Originally Posted by Darth Vader (Post 5057793)
And, no, isn't a kernel problem, tested even with the kernel.org's shipped 3.11, on both netbooks. It's something wrong on Plasma with KDE under ARM.

Thanks for the feedback. If you find a patch for it, let me know.

Darth Vader 11-04-2013 02:14 PM

Quote:

Originally Posted by drmozes (Post 5058065)
Yes - it's a pity about the lack of browsers, but Firefox and the others simply don't build or run on ARMv5 hardware. From what I can tell, Debian have it working with their 'iceweasel' rebrand, but I haven't been able to determine what they have changed in order to make it work.

How about an last minute integration (on /extra ?) of Rekonq? You have a feel of Chrome on top of KDE and QtWebKit... ;)

Quote:

Originally Posted by drmozes (Post 5058065)
It's not the default - it's an option, but not one I have ever recommended. I thought all of the installation documents recommend using Windowmaker, but it seems it's just the 'Versatile' document. Thanks for pointing that out - I've updated the other INSTALL_* docs.

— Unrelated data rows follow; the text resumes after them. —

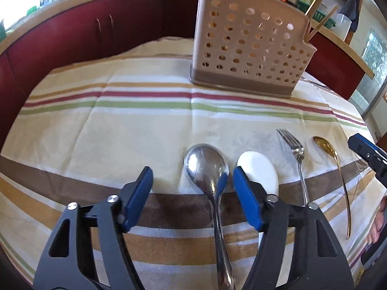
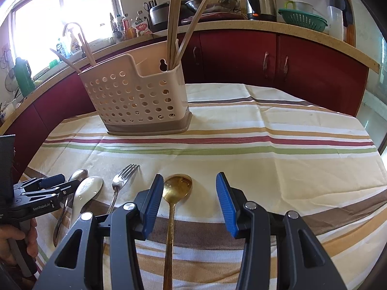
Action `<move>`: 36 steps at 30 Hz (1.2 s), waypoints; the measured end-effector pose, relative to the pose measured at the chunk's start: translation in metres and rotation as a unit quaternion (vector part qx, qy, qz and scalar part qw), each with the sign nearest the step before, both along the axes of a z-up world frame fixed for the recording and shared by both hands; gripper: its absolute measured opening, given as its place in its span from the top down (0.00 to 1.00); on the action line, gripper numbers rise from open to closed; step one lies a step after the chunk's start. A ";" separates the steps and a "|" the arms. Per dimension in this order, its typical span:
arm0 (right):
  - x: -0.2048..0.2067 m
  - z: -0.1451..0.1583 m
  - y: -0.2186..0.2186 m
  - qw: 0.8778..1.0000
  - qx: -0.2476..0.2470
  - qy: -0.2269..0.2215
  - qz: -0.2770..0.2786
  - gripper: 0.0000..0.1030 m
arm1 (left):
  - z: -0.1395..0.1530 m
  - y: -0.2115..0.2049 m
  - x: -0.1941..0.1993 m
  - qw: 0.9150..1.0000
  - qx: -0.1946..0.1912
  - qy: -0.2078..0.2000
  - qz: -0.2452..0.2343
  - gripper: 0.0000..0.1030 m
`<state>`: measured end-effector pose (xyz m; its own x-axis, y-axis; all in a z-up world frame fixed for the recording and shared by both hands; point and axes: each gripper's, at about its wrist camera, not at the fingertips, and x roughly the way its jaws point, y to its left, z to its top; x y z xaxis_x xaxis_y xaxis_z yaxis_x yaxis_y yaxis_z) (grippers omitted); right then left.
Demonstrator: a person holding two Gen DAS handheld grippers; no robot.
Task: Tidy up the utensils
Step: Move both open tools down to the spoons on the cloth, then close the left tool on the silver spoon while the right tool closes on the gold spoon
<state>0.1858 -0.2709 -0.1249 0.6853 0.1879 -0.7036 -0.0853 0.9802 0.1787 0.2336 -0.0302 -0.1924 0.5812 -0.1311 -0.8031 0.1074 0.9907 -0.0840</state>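
Note:
A steel spoon [image 1: 208, 166] lies on the striped cloth, its handle running between the fingers of my left gripper [image 1: 192, 176], which is open and low over it; the pads do not touch it. Right of it lie a white ceramic spoon [image 1: 260, 171], a steel fork [image 1: 293, 147] and a gold spoon [image 1: 326, 146]. My right gripper [image 2: 189, 181] is open, straddling the gold spoon [image 2: 177, 184] without touching it. The beige perforated utensil holder [image 2: 135, 96] stands at the back with several chopsticks [image 2: 174, 24] in it.
The table wears a striped cloth [image 2: 266, 149]. Behind it run red cabinets and a counter with a kettle [image 2: 260, 1], a green colander [image 2: 302, 21], a pot and bottles. A hand [image 2: 14, 241] holds the left gripper at the left edge.

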 end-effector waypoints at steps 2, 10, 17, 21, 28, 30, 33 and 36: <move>0.001 -0.001 0.001 1.000 -0.001 0.002 0.001 0.56 | -0.001 -0.002 0.000 1.000 0.003 -0.001 -0.003 0.36; 0.007 -0.007 0.007 1.000 -0.007 0.014 0.009 0.56 | -0.001 -0.002 0.001 1.000 0.010 -0.009 -0.019 0.60; 0.016 -0.013 0.018 0.999 -0.019 0.035 0.024 0.56 | 0.000 0.002 0.002 1.000 0.006 -0.008 -0.025 0.62; 0.019 -0.016 0.022 0.998 -0.028 0.043 0.028 0.56 | 0.000 0.001 0.001 1.000 0.006 -0.010 -0.026 0.60; 0.026 -0.028 0.027 0.996 -0.044 0.070 0.030 0.56 | 0.000 -0.003 -0.001 0.999 0.014 -0.014 -0.031 0.61; 0.028 -0.031 0.027 0.996 -0.045 0.076 0.028 0.56 | 0.001 -0.001 0.000 0.999 0.009 -0.014 -0.030 0.62; 0.030 -0.033 0.027 0.995 -0.046 0.081 0.026 0.60 | 0.001 0.000 0.000 0.999 0.003 -0.013 -0.030 0.62; 0.033 -0.033 0.029 0.994 -0.053 0.085 0.031 0.64 | 0.000 -0.002 0.001 0.999 0.007 -0.012 -0.033 0.62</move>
<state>0.2187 -0.2414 -0.1583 0.5434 0.1440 -0.8270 -0.1230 0.9882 0.0912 0.2342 -0.0319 -0.1919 0.5911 -0.1582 -0.7909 0.1744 0.9824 -0.0661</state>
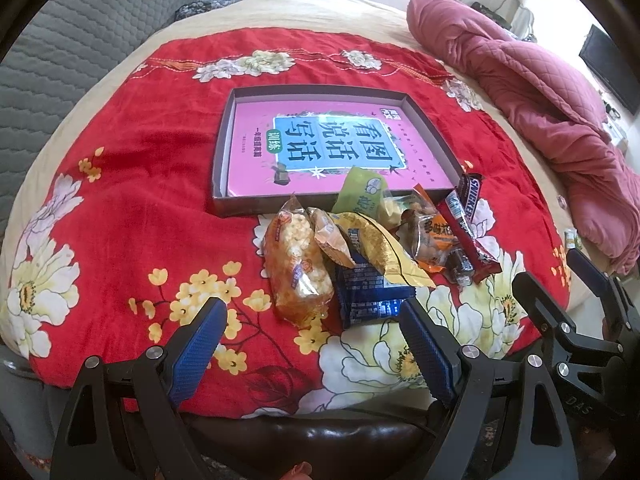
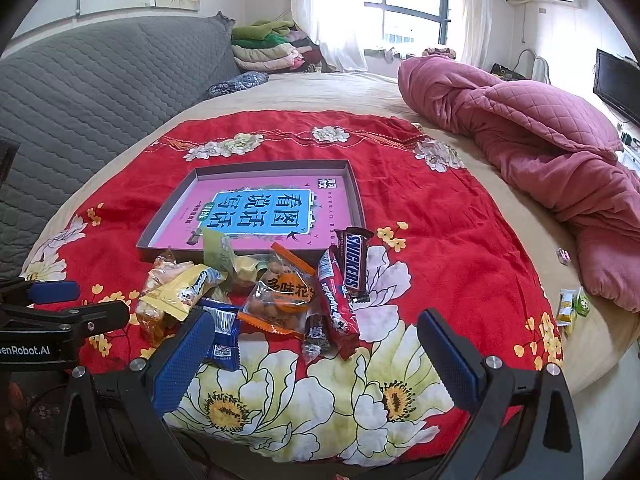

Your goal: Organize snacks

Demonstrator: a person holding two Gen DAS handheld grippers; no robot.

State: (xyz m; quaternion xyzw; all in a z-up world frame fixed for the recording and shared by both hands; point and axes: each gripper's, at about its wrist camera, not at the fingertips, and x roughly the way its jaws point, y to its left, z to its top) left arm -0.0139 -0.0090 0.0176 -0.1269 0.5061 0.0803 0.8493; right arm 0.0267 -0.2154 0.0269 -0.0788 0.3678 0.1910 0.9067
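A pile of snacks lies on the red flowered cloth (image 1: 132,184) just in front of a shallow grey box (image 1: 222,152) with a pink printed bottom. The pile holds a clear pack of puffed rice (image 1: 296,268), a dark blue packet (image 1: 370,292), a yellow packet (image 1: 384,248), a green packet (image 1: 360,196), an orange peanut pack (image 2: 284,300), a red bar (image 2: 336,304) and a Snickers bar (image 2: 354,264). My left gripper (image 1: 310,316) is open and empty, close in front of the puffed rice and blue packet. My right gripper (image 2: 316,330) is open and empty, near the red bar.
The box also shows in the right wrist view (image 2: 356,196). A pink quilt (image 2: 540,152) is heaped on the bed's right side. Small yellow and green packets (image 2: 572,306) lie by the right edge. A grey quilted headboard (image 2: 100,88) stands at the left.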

Thinking that KDE offer The Only Web-Browser, that suggest that KDE is the default DE, if you want an minimal web-browsing & Co... :)


Quote:

Originally Posted by drmozes (Post 5058065)
Thanks for the feedback. If you find a patch for it, let me know.

Well, I do not have a solution... Even the Grand Houses like OpenSuSE, who are based massively on KDE, do not have a reliable solution for that.

Maybe KDE-4.11 will have an better comportment under glorious ARM platform? Will be interesting to see an KDE tree, AlienBOB's like, for KDE on ARM... :rolleyes:

drmozes 11-04-2013 02:50 PM

Quote:

Originally Posted by Darth Vader (Post 5058276)
How about an last minute integration (on /extra ?) of Rekonq? You have a feel of Chrome on top of KDE and QtWebKit... ;)

Thinking that KDE offer The Only Web-Browser, that suggest that KDE is the default DE, if you want an minimal web-browsing & Co... :)

There's no time for that. Anyway, Firefox exists if you read the changelog - you will find out where it is :-)

I'd rather spend time figuring out how to get Firefox working on ARMv5 again and add it into /patches after the release.

Quote:

Originally Posted by Darth Vader (Post 5058276)
Well, I do not have a solution... Even the Grand Houses like OpenSuSE, who are based massively on KDE, do not have a reliable solution for that.

Maybe KDE-4.11 will have an better comportment under glorious ARM platform? Will be interesting to see an KDE tree, AlienBOB's like, for KDE on ARM... :rolleyes:

I'm not really sure what that means, but if the big distributions haven't fixed it then it's most likely not going to be. There have been many fixes for KDE and QT in Debian over the years which I've applied to Slackware, but I didn't see any plasma related ones for this KDE release.

ljones0 03-30-2014 12:58 PM

How did you manage to boot slackware on the WM8850 btw? How did you create the boot.scr/boot.cmd files -- I've looked all over but can't find out exactly what or how to make these files at all let alone for ARM SW 14.1 . Also do you still need to use 2 partitions (eg FAT for booting and then EXT3 for the slackware filesystem)?